I have CUDA 9 installed.

The command I used for profiling is like the following:

```
nvprof --replay-mode application --csv --log-file nvprof_dram_write_throughput.log --metrics dram_write_throughput python tf_cnn_benchmarks.py <some arguments>
```

And the similar command for dram_read_throughput. The commands produce a log file in CSV format.

The data I see in these log files confuses me.

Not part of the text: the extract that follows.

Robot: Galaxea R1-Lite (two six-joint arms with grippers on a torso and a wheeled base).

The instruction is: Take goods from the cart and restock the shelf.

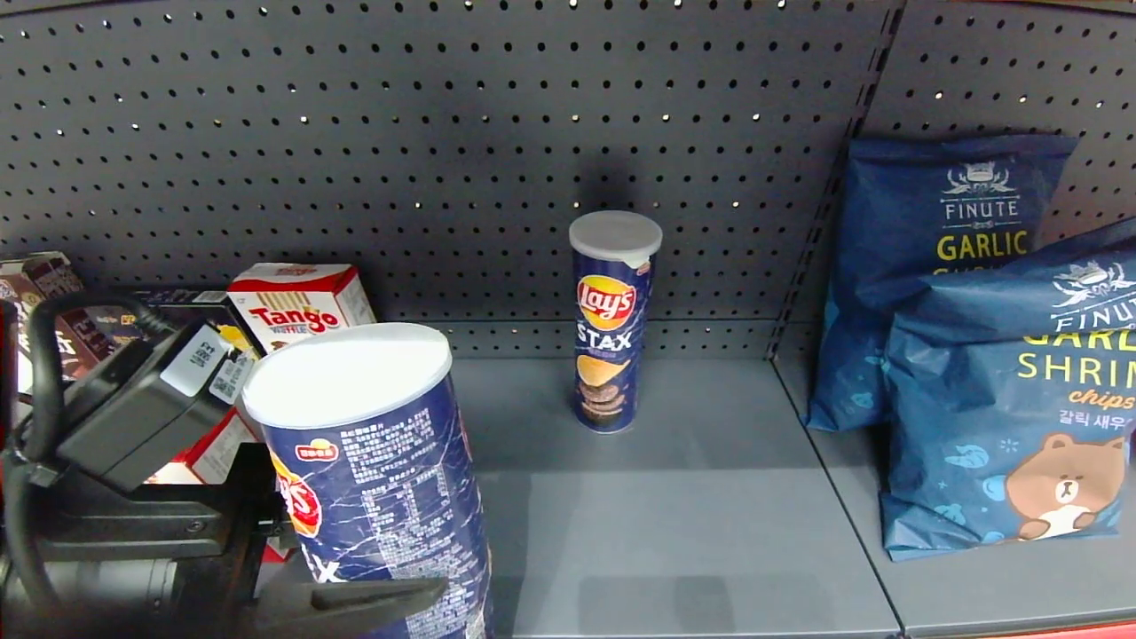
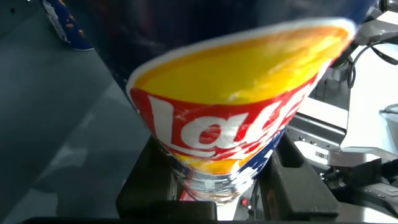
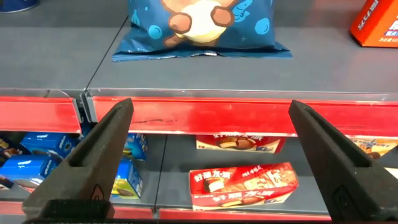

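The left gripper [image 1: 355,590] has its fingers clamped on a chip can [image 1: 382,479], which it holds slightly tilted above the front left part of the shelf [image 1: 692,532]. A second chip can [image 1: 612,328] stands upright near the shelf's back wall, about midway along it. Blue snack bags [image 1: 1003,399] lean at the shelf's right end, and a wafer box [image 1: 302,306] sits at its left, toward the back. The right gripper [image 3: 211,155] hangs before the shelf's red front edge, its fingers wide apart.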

Theoretical DRAM througput for M60 is about 160GB/s. In the log files however, I see that for some kernels throughput is in the order of **TB/s**.

Does this mean that **L1 or L2 caches** are used?

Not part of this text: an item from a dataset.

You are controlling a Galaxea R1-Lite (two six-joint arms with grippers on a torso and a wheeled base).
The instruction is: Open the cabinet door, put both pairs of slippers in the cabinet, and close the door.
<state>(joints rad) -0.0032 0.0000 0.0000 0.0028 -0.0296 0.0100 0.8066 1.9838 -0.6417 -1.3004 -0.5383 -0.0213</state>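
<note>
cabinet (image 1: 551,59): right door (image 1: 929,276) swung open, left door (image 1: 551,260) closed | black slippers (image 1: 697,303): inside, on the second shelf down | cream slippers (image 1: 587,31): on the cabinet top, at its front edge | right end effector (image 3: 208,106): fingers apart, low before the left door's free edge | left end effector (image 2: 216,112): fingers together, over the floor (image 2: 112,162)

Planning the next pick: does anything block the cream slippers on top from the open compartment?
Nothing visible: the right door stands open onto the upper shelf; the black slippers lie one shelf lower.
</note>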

Here are some lines from the log files:

```
"Device","Kernel","Invocations","Metric Name","Metric Description","Min","Max","Avg"
"Tesla M60 (0)","void Eigen::internal::EigenMetaKernel<Eigen::TensorEvaluator<Eigen::TensorAssignOp<Eigen::TensorMap<Eigen::Tensor<float, int=1, int=1, int>, int=16, Eigen::MakePointer>, Eigen::TensorCwiseUnaryOp<Eigen::internal::scalar_right<float, float, Eigen::internal::scalar_product_op<float, float>>, Eigen::TensorMap<Eigen::Tensor<float const , int=1, int=1, int>, int=16, Eigen::MakePointer> const > const > const , Eigen::GpuDevice>, int>(float, int=1)",13,"dram_write_throughput","Device Memory Write Throughput",108.548296MB/s,9597.024243GB/s,2209.103356GB/s
"Tesla M60 (0)","void Eigen::internal::EigenMetaKernel<Eigen::TensorEvaluator<Eigen::TensorAssignOp<Eigen::TensorMap<Eigen::Tensor<float, int=1, int=1, long>, int=16, Eigen::MakePointer>, Eigen::TensorCwiseBinaryOp<Eigen::internal::scalar_difference_op<float const , float const >, Eigen::TensorMap<Eigen::Tensor<float, int=1, int=1, long>, int=16, Eigen::MakePointer> const , Eigen::TensorMap<Eigen::Tensor<float const , int=1, int=1, long>, int=16, Eigen::MakePointer> const > const > const , Eigen::GpuDevice>, long>(float, int=1)",6,"dram_read_throughput","Device Memory Read Throughput",1.493997GB/s,6236.837731GB/s,2210.343396GB/s
```

By the way, if I don’t use --replay-mode application option, profiling a program that runs less than a minute takes hours.